What I want to talk about here is the fact that such people exist, whether or not they are leaders of the community, and the trap that “saying all the right things” can lead to in general, but also particularly when they are well-known, or otherwise part of the leadership of a community – and how to avoid getting into exactly the kinds of situations described in the above quote in the first place.

It is an unfortunate fact that tops not walking their talk is not an isolated occurrence.  It is even more unfortunate when they hold positions of leadership because newbies in particular have a tendency to view such people as being the arbiters of what is right and good, and make all kinds of dangerous assumptions about how safe these people are to play with that may or may not have anything to do with reality.

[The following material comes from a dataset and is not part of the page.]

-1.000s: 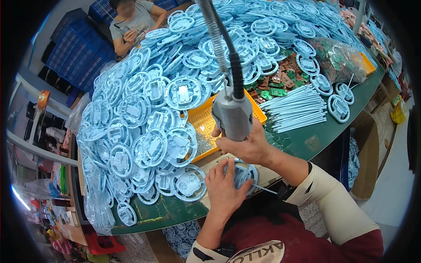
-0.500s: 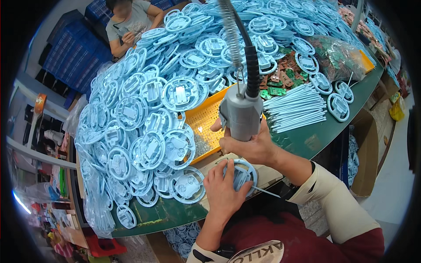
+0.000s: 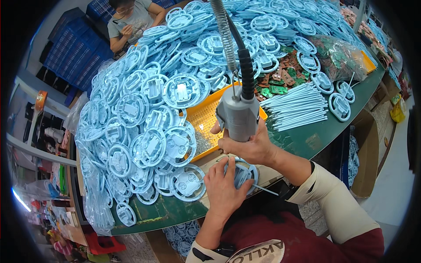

What you must understand is that there is nothing about the structure of the BDSM subculture or any of our organizations that in any way vets presenters, owners of community spaces, members of the elected board of organizations or its appointees, or anyone else as safe players. No one is responsible to check any of these people out.  No one makes any guarantees about anything.  There are no tests of competence, no checklists to ensure they actually comply with what they say, no one watching over their shoulders to be sure they do it right before they are turned loose on the public.

Nothing.  Zip. Nada.

You are 100% on your own to sort how who is safe and who isn’t, exactly the same as in the vanilla world, although we do have some accepted conventions in this one that can help, if used judiciously.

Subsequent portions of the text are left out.